Cement And Aggregates For Shielding In Atomic Energy Plants

SURROUNDING the nuclear core of an atomic energy plant there are usually one or more thick walls of concrete, as required to protect instruments and personnel from the harmful effects of nuclear radiations. Sometimes these massive walls are of ordinary concrete weighing about 150 pcf. To reduce wall thicknesses, concrete weighing 200 to 350 pcf may be used. Such high densities are obtained by using natural aggregate processed from heavy ore, or by using steel slugs or iron shot in concrete. Mix data for a number of high-density concretes are summarized in Table I.1 High density at low cost is of prime importance in shields designed to absorb gamma rays.
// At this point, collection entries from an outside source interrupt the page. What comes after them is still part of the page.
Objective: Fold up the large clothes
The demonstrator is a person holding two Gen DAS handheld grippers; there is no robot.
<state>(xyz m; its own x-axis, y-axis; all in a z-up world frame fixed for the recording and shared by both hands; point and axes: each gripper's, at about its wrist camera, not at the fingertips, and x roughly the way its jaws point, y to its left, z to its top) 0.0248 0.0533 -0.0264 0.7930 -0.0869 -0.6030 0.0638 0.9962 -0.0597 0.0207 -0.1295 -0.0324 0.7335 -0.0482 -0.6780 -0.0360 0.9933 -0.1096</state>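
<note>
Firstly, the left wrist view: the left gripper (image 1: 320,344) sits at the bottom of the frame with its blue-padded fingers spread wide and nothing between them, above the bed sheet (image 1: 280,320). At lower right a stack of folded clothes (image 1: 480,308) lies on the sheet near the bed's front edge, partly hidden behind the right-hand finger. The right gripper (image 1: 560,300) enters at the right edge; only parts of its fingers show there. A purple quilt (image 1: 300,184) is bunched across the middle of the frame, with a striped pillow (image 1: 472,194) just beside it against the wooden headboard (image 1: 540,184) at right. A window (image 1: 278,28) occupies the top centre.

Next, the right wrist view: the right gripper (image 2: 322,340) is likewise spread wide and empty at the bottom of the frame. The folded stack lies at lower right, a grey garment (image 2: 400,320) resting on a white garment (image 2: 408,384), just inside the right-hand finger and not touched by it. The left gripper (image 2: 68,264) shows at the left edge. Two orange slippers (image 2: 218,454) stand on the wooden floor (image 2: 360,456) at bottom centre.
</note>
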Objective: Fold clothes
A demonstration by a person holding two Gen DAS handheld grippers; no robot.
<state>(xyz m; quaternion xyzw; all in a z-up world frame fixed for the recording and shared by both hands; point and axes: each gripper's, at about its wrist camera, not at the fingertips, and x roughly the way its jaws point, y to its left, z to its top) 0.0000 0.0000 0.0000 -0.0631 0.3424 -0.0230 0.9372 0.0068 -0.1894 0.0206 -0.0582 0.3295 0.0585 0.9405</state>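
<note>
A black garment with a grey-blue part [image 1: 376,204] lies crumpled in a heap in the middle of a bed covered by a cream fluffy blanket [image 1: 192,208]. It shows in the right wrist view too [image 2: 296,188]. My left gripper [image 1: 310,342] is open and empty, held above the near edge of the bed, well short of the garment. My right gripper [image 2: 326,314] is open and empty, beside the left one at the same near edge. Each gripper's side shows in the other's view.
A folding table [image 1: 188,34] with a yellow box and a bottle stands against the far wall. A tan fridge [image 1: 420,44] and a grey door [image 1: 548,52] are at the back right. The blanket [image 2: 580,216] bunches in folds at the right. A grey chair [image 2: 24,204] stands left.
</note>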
On the other hand, biological shields located near the reactor core must attenuate neutrons as well as gamma rays. In general, a biological shield should contain: 1) heavy elements to slow down high energy neutrons and to absorb gamma rays, 2) either light elements or hydrogenous materials to moderate neutrons of intermediate energy, and 3) materials to absorb neutrons once they have been slowed down to thermal energies. Some shield materials, iron and water for example, are effective in one or more of the above ways. On the other hand, some otherwise excellent shield materials have certain undesirable radiation properties that limit the ways or number of places they can be used. For example, when iron absorbs neutrons it emits secondary gamma rays of high energy. On the other hand, boron absorbs neutrons avidly without producing high energy gamma rays. In spite of its high cost, boron is sometimes used in concrete to minimize production of secondary gamma rays. In some shielding applications it is necessary to avoid materials that become radioactive when subjected to neutron bombardment, continuing to give off high energy gamma rays for long periods after being removed from a neutron field.